DAVANIN KONUSU: İtirazın İptali
KARAR TARİHİ: 25/03/2021
İstinaf incelemesi için dairemize gönderilen dosyanın ilk incelemesi tamamlanmış olmakla, HMK 353. ve 356. maddeleri gereğince dosya içeriğine göre duruşma yapılmasına gerek görülmeden dosya üzerinde yapılan inceleme sonucu;
G E R E Ğ İ D Ü Ş Ü N Ü L D Ü :TARAFLARIN İDDİA VE SAVUNMALARININ ÖZETİ DAVA: Davacı vekili dava dilekçesinde; davalı aleyhine İstanbul …. İcra Müdürlüğü … E. Sayılı dosyası ile yapılan takibe İstanbul …. İcra Müdürlüğü …E. Sayılı dosyası gerekçe gösterilerek itiraz edildiğini, takipte alacak miktarı dolar olarak 12.500 USD gösterildiğini, takip talebinde dolar olan alacak miktarının çevrilerek 22.850 TL asıl alacak hesaplandığını, 13/01/2015 tarihli Türkiye Cumhuriyet Merkez Bankasının yayınladığı Dolar-Türk Lirası değerine bakıldığında 2,28 TL olarak görüldüğünü, icra takibi ile talep edilen miktarın bu hesaba göre yapıldığını, takip tarihinde yapılan maddi hatalı hesaplama sonucuna göre davalı yandan ödeme alındığını, davalı yana ibraname verildiğini, ibranemede müvekkilinin ibra kabiliyetinin sakatlandığını, takip tarihindeki değere rağmen basit maddi hata sonucunda davalı yandan senetteki 12.500 USD miktar tahsil edilemediğini, arada mevcut fark olarak 5.600 TL bedelin tahsil edilemeyerek eksik kaldığını, davalı yanın sunduğu ibranamede borcun esası ile ilgili olarak ibraname yapılmadığını sadece İstanbul …. İcra Müdürlüğünün … E. Sayılı dosyasında belirtilen TL değeri için yapıldığını beyan ederek İstanbul …. İcra Müd. … E. Sayılı dosyasındaki itirazının iptaline takibin devamına borçlu aleyhine alacağın %20’sinden aşağı olmamak üzere icra inkar tazminatına hükmedilmesini talep etmiştir.

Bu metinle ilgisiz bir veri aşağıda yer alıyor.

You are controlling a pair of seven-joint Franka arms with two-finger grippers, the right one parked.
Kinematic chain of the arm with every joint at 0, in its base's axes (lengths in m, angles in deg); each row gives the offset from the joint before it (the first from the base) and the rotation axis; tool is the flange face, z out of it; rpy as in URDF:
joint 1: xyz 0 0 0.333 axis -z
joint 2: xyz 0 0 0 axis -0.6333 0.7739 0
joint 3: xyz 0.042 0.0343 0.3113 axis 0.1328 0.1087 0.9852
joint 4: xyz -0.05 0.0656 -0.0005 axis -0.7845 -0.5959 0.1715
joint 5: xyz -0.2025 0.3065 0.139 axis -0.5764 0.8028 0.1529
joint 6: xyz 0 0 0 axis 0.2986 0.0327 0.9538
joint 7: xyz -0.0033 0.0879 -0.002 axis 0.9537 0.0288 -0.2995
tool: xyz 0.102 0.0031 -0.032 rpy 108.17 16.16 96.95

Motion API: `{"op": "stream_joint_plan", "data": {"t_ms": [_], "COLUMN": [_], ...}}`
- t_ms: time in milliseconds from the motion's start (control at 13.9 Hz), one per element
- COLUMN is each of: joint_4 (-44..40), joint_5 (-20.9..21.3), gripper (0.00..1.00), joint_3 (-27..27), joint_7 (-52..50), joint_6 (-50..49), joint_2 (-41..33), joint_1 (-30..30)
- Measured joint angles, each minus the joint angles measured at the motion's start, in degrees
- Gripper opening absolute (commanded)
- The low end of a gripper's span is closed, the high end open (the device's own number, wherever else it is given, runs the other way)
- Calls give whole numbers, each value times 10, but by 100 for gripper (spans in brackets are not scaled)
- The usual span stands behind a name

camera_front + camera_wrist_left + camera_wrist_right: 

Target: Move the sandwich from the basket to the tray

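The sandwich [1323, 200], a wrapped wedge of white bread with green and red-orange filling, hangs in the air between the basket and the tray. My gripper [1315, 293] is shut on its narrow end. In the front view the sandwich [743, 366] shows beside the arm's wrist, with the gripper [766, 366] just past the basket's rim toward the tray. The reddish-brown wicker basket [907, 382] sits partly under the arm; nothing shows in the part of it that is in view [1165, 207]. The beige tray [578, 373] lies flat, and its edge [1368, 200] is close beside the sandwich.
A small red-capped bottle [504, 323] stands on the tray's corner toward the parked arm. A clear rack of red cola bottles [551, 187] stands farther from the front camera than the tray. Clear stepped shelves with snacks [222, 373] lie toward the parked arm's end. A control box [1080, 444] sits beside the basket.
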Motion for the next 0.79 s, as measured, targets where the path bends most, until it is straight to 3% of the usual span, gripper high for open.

CEVAP:Davalı vekili cevap dilekçesinde; davacı tarafın iddialarını kabul etmediklerini, davacının ibranamenin geçersiz olduğuna ilişkin herhangi bir iddiasının bulunmadığını, ayrıca davalı tarafın icra müdürlüğüne giderek icra takip dosyasını da haricen tahsil beyanı ile işlemden kaldırdığını, davacı tarafın bilinçli olarak müvekkiliyle anlaştığını ve kalan kısımdan feragat ettiğini, dosya hesabı yapılırken hata yapmasını gerektirecek bir durumun olmadığını, ibranemenin son ödeme yapıldıktan 4 gün sonra 20/01/2015 tarihinde düzenlendiğini beyan ederek davanın reddini talep etmiştir.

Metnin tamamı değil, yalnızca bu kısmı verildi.